Why I believe I am not God
A long and thoughtful amount of comment has been generated in the last week or so about Rich's objection to his meeting citing the concept of "that of God in every one" as the principal basis for the Friends' Peace Testimony.
Pam, in her own posting on the topic at Reaching for the Light, asks why it makes any difference what George Fox meant by the phrase; if our modern understanding of the words rings true for us today, why shouldn't we use it in our own way?
I commented on her post and concluded:
I confess I used to hold to the modern, proto-pantheist understanding of "that of God" until I read the Benson pamphlet, and the references to Fox he cites. I'm now convinced that Fox's use of the phrase is more meaningful and more powerful not because he said it or because it is more "authentically Quaker", but because it rings more true.Pam replied, identified herself as a "pantheist" and asked:
What I am yearning to know is that - why and how is that interpretation more true for you???So, here's my attempt to reply to Pam's question and tell why (or, perhaps "how") I believe that God is God and I am not. That is, I understand God as having a distinct identity and existence from myself or any other part of Creation. Creation is the Creator's work, and reflects much about the Creator's nature, but is nevertheless distinct, just as an author of a book or painter of a painting is distinct from the book or painting.

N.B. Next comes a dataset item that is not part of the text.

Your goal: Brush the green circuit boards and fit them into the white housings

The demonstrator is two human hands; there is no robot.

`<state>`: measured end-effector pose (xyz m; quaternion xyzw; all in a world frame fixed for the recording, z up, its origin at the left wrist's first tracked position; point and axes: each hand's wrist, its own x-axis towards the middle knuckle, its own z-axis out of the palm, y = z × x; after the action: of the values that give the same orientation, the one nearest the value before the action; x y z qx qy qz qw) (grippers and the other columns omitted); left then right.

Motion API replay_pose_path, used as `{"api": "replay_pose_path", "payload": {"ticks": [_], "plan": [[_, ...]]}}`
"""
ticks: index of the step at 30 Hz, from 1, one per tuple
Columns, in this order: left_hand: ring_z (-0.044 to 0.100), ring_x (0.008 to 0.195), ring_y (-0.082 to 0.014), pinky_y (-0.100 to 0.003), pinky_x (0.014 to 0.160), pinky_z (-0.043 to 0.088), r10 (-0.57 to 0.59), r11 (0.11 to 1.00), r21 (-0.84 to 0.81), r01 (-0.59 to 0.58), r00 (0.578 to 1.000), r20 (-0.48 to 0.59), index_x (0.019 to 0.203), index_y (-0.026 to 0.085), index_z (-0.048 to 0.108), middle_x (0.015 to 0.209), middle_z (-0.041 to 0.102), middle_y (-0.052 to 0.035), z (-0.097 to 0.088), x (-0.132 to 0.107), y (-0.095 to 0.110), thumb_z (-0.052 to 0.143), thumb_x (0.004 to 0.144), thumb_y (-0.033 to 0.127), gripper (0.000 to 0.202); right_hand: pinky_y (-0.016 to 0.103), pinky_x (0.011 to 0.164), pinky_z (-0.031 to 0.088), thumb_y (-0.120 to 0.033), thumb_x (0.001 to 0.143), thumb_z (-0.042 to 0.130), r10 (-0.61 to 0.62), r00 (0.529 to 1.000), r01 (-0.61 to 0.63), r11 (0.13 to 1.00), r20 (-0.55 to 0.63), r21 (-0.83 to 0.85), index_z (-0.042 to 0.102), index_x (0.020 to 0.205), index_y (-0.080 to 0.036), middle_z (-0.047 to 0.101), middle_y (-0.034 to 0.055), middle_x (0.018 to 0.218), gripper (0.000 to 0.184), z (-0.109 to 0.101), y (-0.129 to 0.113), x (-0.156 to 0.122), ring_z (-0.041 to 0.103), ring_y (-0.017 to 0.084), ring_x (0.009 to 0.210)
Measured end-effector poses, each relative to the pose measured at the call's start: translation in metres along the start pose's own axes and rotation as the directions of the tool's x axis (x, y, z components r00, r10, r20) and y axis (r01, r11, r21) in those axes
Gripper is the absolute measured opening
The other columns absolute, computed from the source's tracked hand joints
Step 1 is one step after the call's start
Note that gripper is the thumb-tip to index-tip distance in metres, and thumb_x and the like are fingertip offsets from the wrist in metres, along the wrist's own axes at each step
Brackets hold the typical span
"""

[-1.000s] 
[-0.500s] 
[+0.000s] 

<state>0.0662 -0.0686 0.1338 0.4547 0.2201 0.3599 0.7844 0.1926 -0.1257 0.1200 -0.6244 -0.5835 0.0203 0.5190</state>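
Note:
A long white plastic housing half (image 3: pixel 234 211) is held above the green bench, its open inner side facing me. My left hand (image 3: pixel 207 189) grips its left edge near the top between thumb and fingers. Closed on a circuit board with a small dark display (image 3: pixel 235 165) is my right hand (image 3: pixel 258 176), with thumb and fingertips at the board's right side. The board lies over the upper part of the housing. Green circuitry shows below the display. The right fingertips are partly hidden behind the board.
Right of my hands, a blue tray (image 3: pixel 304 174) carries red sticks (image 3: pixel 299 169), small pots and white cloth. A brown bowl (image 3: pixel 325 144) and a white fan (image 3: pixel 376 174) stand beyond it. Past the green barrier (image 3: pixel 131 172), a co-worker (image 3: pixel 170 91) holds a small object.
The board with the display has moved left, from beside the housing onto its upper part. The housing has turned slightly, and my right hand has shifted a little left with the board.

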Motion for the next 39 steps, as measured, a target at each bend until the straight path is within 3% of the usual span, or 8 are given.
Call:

I have to admit that for me it's disturbing because I hear overtones of a statement that leaves me cold -- that people are inherently separate from god, that they may be infused with god, inspired by god, but that left to themselves, they are utterly god-less.
I therefore recognized as true Lewis Benson's explication of what George Fox meant by "that of God" in every person, referring not to some piece or spark of God's "essence" that is innate to a human being, but refers rather to that part of every human being that reflects and is aware of God and which, if answered, will increase and deepen the person's awareness of God.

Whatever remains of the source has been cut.